TASK REQUIREMENTS: Output, without any change, the listing below from its opening line up to and including the line with "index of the".

TASK INPUTS:
::::::::::

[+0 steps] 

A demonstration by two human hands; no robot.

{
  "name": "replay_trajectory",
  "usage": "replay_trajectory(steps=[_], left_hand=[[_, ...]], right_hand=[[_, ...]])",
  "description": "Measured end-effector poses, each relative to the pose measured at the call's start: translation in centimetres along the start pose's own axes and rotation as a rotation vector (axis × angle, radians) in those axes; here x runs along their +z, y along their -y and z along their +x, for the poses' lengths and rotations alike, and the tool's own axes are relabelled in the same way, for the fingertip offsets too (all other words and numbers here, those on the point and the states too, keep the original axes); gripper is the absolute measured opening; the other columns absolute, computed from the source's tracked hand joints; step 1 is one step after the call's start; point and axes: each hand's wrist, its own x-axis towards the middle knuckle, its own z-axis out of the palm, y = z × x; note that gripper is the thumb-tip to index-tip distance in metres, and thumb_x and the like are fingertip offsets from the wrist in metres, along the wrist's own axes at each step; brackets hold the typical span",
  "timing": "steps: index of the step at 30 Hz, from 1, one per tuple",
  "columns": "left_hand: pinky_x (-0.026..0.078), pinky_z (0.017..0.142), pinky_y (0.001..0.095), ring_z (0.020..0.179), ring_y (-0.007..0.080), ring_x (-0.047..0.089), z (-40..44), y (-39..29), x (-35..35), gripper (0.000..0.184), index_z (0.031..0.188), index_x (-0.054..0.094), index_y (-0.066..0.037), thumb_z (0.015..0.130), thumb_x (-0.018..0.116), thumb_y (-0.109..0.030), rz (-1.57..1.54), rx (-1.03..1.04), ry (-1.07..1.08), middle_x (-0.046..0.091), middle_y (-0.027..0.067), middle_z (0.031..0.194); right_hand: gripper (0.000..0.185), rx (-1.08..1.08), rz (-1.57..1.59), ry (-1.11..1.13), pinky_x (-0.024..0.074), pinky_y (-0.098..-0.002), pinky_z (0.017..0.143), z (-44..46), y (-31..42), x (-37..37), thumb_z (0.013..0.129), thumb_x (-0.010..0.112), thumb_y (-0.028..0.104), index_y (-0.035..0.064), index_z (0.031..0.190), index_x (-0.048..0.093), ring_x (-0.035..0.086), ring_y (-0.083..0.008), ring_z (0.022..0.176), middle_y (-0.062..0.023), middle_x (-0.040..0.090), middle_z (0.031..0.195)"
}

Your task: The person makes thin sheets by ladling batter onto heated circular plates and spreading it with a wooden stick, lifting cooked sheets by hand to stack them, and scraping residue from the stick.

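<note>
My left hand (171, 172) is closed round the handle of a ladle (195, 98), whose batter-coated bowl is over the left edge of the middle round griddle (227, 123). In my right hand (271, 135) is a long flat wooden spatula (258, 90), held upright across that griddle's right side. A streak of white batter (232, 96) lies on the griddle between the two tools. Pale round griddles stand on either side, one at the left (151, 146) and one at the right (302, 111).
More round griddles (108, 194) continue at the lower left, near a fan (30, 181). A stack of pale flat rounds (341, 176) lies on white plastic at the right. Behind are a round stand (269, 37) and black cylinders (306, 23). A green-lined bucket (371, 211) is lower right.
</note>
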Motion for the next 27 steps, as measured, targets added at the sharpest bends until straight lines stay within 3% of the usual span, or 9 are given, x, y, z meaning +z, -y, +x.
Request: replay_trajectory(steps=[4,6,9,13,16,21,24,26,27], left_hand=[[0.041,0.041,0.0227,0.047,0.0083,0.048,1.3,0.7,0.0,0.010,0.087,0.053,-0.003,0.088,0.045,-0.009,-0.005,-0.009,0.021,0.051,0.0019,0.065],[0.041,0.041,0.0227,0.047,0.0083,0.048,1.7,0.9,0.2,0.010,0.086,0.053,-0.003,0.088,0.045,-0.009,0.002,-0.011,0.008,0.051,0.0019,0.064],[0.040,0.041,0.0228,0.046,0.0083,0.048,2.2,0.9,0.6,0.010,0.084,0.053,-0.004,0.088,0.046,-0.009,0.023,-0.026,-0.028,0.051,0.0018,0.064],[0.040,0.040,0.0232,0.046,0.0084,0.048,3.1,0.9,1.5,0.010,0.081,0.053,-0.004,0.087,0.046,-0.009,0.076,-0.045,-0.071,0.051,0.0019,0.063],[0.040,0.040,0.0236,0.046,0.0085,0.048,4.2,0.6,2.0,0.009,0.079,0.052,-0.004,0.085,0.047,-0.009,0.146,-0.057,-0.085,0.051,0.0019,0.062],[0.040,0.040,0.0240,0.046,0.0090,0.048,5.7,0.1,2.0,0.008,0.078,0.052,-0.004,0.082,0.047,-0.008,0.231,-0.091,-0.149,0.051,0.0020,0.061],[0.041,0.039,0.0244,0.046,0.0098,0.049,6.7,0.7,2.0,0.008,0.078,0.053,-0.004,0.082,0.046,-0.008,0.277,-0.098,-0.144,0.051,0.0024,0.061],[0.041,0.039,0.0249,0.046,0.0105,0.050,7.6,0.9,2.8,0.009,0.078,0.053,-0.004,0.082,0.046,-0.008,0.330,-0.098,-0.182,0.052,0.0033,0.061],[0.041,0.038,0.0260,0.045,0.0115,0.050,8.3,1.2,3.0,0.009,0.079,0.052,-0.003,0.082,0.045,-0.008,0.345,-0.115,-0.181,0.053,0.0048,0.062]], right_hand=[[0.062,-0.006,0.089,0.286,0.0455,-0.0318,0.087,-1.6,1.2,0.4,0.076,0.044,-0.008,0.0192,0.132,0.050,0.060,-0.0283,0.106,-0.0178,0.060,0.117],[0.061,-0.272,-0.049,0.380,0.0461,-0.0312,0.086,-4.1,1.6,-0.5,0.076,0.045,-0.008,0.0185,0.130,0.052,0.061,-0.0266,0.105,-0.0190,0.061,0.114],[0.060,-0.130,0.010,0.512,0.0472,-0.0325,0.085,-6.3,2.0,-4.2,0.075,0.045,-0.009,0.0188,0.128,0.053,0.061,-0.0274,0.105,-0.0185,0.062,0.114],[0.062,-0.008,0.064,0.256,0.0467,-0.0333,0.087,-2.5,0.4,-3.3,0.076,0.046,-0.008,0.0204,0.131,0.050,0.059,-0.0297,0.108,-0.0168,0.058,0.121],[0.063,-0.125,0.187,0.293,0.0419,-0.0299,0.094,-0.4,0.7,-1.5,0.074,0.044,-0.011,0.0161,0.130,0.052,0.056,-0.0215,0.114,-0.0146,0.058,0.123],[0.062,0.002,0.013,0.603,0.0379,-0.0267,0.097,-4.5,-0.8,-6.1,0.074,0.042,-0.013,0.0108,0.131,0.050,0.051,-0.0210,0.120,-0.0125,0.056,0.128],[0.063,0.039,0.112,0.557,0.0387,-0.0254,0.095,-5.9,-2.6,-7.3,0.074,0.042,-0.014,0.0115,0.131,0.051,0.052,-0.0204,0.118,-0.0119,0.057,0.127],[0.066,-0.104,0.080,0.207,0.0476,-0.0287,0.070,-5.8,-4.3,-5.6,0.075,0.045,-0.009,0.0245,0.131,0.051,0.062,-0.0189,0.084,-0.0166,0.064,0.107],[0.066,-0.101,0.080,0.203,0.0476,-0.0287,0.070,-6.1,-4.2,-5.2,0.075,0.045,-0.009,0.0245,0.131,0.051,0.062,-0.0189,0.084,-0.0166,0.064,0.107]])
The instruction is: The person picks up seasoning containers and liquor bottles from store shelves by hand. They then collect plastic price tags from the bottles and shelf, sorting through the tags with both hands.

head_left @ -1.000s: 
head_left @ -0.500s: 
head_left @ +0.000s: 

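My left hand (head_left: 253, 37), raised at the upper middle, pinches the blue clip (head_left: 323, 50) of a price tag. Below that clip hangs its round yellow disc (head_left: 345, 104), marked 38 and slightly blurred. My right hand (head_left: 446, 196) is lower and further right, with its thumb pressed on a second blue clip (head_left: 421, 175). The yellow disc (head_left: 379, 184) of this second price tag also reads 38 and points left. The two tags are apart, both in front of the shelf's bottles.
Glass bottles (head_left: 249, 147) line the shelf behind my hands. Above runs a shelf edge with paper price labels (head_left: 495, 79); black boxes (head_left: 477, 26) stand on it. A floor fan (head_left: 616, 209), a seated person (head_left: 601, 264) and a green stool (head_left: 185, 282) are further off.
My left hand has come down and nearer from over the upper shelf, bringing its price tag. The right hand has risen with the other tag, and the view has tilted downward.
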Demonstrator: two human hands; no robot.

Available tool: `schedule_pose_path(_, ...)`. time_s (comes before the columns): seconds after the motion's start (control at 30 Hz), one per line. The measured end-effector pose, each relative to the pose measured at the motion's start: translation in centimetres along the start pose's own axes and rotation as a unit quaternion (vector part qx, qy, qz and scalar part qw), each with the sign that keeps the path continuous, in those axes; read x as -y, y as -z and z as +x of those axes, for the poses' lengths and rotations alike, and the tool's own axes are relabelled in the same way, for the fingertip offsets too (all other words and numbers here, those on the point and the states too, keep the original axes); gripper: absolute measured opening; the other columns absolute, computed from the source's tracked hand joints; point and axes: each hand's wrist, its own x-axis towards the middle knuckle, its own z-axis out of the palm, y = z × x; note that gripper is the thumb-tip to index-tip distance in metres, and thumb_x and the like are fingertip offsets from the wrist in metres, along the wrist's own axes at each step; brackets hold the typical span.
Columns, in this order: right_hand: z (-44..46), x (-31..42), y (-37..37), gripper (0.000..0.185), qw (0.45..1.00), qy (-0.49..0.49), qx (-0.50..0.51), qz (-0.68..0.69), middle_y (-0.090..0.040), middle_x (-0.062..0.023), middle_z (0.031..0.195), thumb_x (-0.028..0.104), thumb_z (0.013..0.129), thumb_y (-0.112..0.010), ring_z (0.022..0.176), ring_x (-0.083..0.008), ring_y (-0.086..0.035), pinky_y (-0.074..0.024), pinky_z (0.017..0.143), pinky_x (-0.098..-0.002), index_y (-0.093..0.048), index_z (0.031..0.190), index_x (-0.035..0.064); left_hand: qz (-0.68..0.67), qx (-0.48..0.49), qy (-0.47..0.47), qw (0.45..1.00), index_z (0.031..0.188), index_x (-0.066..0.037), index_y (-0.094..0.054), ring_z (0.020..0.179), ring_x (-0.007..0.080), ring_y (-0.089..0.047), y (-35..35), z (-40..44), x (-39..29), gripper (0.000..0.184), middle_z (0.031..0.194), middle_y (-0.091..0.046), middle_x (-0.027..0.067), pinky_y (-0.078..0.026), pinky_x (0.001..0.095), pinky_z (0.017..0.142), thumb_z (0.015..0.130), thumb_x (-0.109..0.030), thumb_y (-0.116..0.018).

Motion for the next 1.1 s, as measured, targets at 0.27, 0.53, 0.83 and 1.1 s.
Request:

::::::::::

FINAL ANSWER:
[+0 steps] 

A demonstration by two human hands; no robot.

{
  "name": "replay_trajectory",
  "usage": "replay_trajectory(steps=[_], left_hand=[[_, ...]], right_hand=[[_, ...]])",
  "description": "Measured end-effector poses, each relative to the pose measured at the call's start: translation in centimetres along the start pose's own axes and rotation as a rotation vector (axis × angle, radians) in those axes; here x runs along their +z, y along their -y and z along their +x, for the poses' lengths and rotations alike, and the tool's own axes are relabelled in the same way, for the fingertip offsets too (all other words and numbers here, those on the point and the states too, keep the original axes); gripper is the absolute measured opening; the other columns absolute, computed from the source's tracked hand joints; step 1 is one step after the call's start; point and axes: each hand's wrist, its own x-axis towards the middle knuckle, its own z-axis out of the palm, y = z × x; note that gripper is the thumb-tip to index-tip distance in metres, and thumb_x and the like are fingertip offsets from the wrist in metres, along the wrist's own axes at each step; brackets hold the typical span",
  "timing": "steps: index of the step at 30 Hz, from 1, one per tuple",

Whatever the exercise asked has now been answered.